Copy exactly the stretch of data below from the line with "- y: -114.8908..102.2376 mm" through the line with "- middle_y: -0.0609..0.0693", including both of those lines.

────────────────

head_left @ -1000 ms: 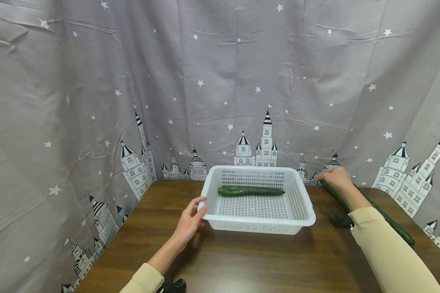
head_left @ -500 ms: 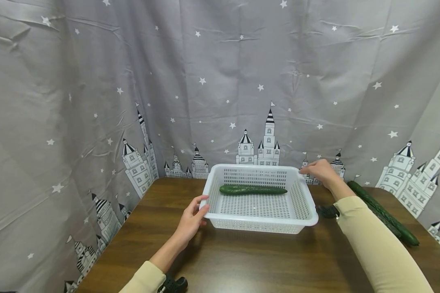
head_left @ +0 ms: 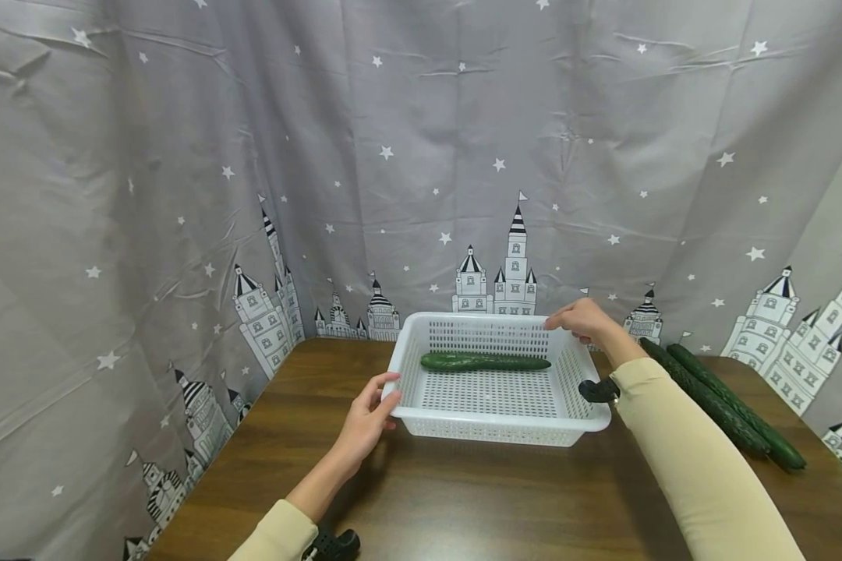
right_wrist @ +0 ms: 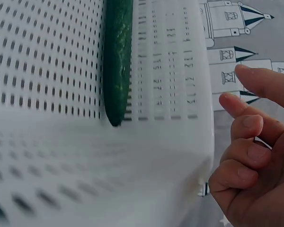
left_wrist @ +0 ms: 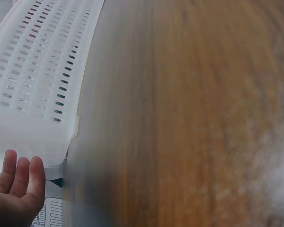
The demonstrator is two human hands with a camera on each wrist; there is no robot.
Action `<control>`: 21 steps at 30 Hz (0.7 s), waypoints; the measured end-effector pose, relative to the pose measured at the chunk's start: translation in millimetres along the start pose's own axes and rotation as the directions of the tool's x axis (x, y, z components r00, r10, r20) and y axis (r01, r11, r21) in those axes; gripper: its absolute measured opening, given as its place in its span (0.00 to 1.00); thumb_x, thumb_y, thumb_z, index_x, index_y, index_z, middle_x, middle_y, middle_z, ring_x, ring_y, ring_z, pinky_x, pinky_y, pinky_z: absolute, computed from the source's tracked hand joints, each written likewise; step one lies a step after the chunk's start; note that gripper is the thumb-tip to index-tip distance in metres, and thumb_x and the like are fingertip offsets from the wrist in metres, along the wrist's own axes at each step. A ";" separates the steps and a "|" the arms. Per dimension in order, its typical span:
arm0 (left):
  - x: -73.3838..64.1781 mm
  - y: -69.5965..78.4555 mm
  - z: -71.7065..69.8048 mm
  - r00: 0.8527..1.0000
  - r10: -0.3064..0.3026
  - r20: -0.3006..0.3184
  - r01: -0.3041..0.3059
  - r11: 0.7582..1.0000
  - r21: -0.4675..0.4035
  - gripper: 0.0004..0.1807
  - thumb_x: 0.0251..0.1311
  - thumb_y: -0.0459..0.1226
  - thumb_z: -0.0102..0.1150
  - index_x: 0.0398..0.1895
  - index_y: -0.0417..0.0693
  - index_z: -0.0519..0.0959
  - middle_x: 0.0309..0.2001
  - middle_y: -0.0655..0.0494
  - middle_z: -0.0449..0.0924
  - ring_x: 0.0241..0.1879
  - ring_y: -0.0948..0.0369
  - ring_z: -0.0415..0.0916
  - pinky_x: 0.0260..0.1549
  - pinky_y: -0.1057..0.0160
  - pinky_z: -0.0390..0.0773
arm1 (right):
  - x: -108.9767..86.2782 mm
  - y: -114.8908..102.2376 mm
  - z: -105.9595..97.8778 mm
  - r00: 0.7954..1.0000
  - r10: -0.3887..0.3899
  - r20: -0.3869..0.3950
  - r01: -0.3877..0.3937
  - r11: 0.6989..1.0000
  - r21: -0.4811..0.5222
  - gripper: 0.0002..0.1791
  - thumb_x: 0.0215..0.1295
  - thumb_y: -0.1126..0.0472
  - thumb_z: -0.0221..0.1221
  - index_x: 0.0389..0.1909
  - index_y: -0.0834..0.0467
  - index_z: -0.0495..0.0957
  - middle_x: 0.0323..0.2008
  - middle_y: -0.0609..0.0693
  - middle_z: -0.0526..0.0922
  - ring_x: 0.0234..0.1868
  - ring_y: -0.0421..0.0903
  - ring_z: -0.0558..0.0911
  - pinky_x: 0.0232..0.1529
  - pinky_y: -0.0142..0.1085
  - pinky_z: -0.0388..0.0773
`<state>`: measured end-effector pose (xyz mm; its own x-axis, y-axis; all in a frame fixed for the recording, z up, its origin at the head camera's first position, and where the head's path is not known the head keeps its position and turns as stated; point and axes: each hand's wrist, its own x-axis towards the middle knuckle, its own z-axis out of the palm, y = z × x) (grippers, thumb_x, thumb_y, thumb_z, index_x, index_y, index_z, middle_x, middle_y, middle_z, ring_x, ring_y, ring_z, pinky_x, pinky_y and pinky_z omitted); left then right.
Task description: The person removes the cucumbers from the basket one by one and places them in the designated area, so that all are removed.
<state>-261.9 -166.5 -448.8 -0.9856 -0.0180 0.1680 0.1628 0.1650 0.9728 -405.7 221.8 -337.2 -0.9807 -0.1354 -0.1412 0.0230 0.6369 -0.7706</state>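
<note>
A white perforated plastic basket (head_left: 501, 421) stands on the wooden table, with one long green cucumber (head_left: 484, 361) lying lengthwise in it near the back wall. At the basket's left side, my left hand (head_left: 362, 425) grips the rim between thumb and fingers. Its fingertips (left_wrist: 36, 165) show at the basket's corner in the left wrist view. Over the back right corner hovers my right hand (head_left: 589, 321), holding nothing. In the right wrist view its fingers (right_wrist: 248, 153) are loosely bent, the thumb and index finger apart, beside the basket wall.
Two more cucumbers lie side by side on the table at the right, a nearer one (head_left: 705, 399) and an outer one (head_left: 740, 409). A grey curtain (head_left: 421, 156) with castles and stars hangs right behind the table. Black straps (head_left: 599, 390) sit on both wrists.
My right hand has moved left, from above the two cucumbers at the right to the basket's back right corner. The left hand stays on the rim; the cucumber in the basket has not moved.
</note>
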 end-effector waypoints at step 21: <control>-1.8 1.9 -1.2 1.000 0.028 0.006 -0.028 1.000 0.011 0.21 0.71 0.37 0.59 0.65 0.48 0.73 0.50 0.36 0.78 0.38 0.61 0.76 0.33 0.61 0.79 | 33.7 -0.4 57.6 0.992 0.066 0.112 -0.087 0.977 0.195 0.22 0.63 0.58 0.66 0.56 0.63 0.81 0.18 0.44 0.65 0.16 0.40 0.57 0.20 0.33 0.60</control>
<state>-259.7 -167.3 -447.1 -0.9809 -0.0072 0.1945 0.1902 0.1761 0.9658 -427.6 173.3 -377.4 -0.9491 -0.1775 -0.2602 0.1454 0.4860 -0.8618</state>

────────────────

EXERCISE ANSWER:
  - y: -114.8908..102.2376 mm
  - z: -105.9595..97.8778 mm
  - r00: 0.7954..1.0000
  - r10: -0.3887..0.3899
  - r20: -0.3869..0.3950
  - r01: -0.3877..0.3937
  - r11: 0.6989..1.0000
  - r21: -0.4811..0.5222
  - gripper: 0.0002..0.1791
  - thumb_x: 0.0215..0.1295
  - thumb_y: -0.1126..0.0472
  - thumb_z: -0.0221..0.1221
  - index_x: 0.0389..0.1909
  - index_y: -0.0834..0.0467
  - index_z: -0.0495..0.0957
  - middle_x: 0.0323..0.2008
  - middle_y: -0.0609..0.0693

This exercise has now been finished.